Thursday, July 7, 2011

BIRLA PACIFIC MEDSPA - ?????

Lead Manager of these type public issues should be banned and prosecuted to save Investors .

Tuesday, July 5, 2011

NILKAMAL LTD / WIM PLAST LTD - Due for a Re- rating .












Even if there is different  opinions on Plastic , consumption of the same is surging every year. Convenience and low cost is the main reason for the growth of this sector .There is lot of plastic related product manufacturers in our country especially in unorganized sector.But they are not much bothered about branding and value addition.Nilkamal and Wimplast are two big players in branded and value added category in India . On conventional valuation parameters both these companies are qualifying for an  investment.Currently many of the companies from this sector other than VIP Industries are ignored by the market players . Both these company's financials are very solid and paying good dividend . I feels , in future there is every chance for a re rating in these companies as happened in kitchenware companies like TTK Prestige and Hawkins... Indian consumption theme is expected to auger well for these companies too in long run.

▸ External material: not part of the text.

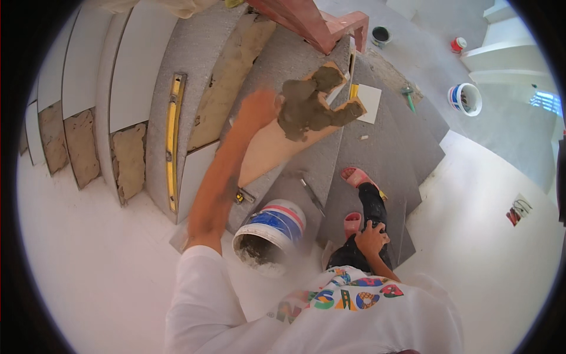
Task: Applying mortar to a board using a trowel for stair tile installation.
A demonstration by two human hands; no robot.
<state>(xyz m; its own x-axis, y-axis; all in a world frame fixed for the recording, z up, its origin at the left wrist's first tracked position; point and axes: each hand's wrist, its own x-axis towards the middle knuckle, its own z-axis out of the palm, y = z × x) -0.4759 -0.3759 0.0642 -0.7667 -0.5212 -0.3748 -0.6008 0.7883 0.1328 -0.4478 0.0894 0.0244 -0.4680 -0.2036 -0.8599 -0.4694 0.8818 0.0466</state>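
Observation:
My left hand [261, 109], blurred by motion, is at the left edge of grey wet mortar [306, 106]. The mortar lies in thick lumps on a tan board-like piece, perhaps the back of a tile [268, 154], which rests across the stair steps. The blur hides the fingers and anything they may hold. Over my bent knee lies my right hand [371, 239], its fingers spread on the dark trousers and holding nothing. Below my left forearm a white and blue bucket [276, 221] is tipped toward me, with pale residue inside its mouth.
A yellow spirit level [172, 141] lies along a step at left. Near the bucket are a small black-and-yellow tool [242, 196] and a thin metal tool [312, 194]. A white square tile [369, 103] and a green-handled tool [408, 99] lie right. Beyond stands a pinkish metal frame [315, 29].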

Wimplast - makers of CELLO brand -posted a turnover of Rs.158 Cr and a net profit of Rs.18 Cr . On an equity base of Rs.6 Cr it posted an EPS of Rs.30 in FY 2011. At current market price of Rs.200/-,Wimplast is trading at a P/E multiple of  6.6


Nilkamal  is the biggest player which posted a turnover of Rs.1252 Cr and a net profit of Rs.52 Cr . On an equity base of Rs.15 Cr it posted an EPS of Rs.37 in FY 2011.Company is rapidly expanding and its retail venture named @Home ( a one stop shop for all home needs) posted turnaround performance in FY 2011.

Both these company's are suitable for investors with medium to long term. Keep watching the raw material cost which is subject to the changes in crude price

CMP of Wimplast is Rs.202/- and Nilkamal is Rs.264/-

Saturday, July 2, 2011

INDAG RUBBER - BUY





Indag Rubber is a Khemka Group company mainly engaged in the manufacturing of tread rubber for auto sector.  It makes  pre-cured tread rubber (PTR), rubber strip gum, universal spray cement and tyre envelops ..etc  Company having two manufacturing units , one in Himachal Pradesh and other in Rajastan . Indag is the company which introduced cold retreading technology in India . Company's financials are strong with minimum debt and higher promoter stake. Last year company expanded its capacity at Himachal unit and current capacity from this unit alone is 1200 ton tread rubber and 1800 ton rubber gum. Cost of raw material was a big problem for this company in recent past . But the US decision to discontinue the easy money policy for the time being is expected to bring down commodity prices in near future. Natural rubber prices are showing some weakness and it it expected to show this trend in coming months .If this trend continuous ,  it will surely help Indag to improve its margins. For the financial year ended March 2011 , Company posted a turnover of Rs.150 Cr and a net profit of Rs.11 Cr.Full year EPS was Rs.20 . At CMP of Rs.95 , Indag is trading at a P/E multiple of  just 4.75  which is a risk less bet at CMP . Keep watching the  movement of the cost of raw materials closely.